A SYCL application runs on SYCL platform (host, connected to one or more heterogeneous devices). The application is structured in three scopes: application scope, command group scope, and kernel scope. The kernel scope specifies a single kernel function that will be compiled by the device compiler and executed on the device. The command group scope specifies a unit work which includes the kernel function, preparation of its arguments and specifying execution ordering information. The application scope specifies all the other code outside of command group scope. Execution of SYCL application begins in the application scope.

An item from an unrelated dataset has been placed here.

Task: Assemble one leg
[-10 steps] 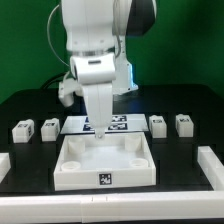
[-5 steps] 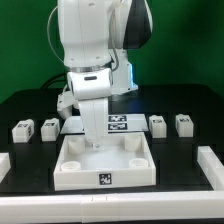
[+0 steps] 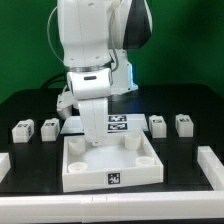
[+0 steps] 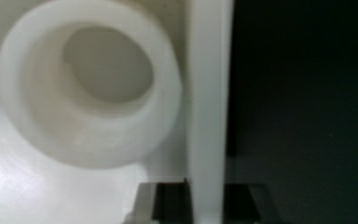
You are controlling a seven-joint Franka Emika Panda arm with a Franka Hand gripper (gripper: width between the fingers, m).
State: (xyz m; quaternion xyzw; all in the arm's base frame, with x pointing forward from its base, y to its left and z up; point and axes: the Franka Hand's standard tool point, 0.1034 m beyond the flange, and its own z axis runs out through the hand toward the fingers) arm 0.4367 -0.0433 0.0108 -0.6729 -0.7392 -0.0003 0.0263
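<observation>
My gripper (image 3: 88,138) reaches down onto the far left corner of the large white square tray (image 3: 112,172). In the wrist view the tray's thin wall (image 4: 208,100) runs between my two dark fingertips (image 4: 162,205), beside a round corner socket (image 4: 91,85). The gripper (image 4: 206,206) is shut on that wall. Several small white legs stand on the black table. Two are at the exterior view's left (image 3: 22,129) (image 3: 49,128), and two at its right (image 3: 157,124) (image 3: 183,124). None of them is touched.
The marker board (image 3: 118,122) lies behind the tray, partly hidden by the arm. White rails stand at the front left (image 3: 4,160) and front right (image 3: 211,165) of the table.
The tray has shifted toward the exterior view's right with the gripper at its far left corner and now sits slightly turned. The legs have not moved.
</observation>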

// Compile: icpx -fsycl first.cpp -o first
#include <sycl/sycl.hpp>

int main(void) {
    // queue to enqueue work to
    // default-selected device
    sycl::queue q{sycl::default_selector_v};

    // allocation device
    size_t data_size = 256;
    int *data = sycl::malloc_device<int>(data_size, q);

    // submit a task to populate
    // device allocation
    sycl::event e_fill =
        q.fill<int>(data, 42, data_size);   // built-in kernel

    // submit kernel to modify device allocation
    sycl::event e_comp =
        q.submit([&](sycl::handler &cgh) {   // command-group scope
            // order execution after
            // fill task completes
            cgh.depends_on(e_fill);

            sycl::range<1> global_iter_range{data_size};
            cgh.parallel_for(
                global_iter_range,
                [=](sycl::item<1> it) {      // kernel scope
                    int i = it.get_id(0);
                    data[i] += i;
                }
            );
        });

    // copy from device to host
    // order execution after modification task completes
    int *host_data = new int[data_size];

    q.copy<int>(                              // built-in kernel
        data, host_data, data_size, {e_comp}
    ).wait();
    sycl::free(data, q);

    // Output content of the array
    output_array(host_data, data_size);
    delete[] host_data;

    return 0;
}

The device where the kernel functions is executed is controlled by a device selector function, sycl::default_selector_v. The default selector assigns scores to every device recognized by the runtime, and selects the one with the highest score. A list of devices recognized by the DPC++ runtime can be obtained by running sycl-ls command.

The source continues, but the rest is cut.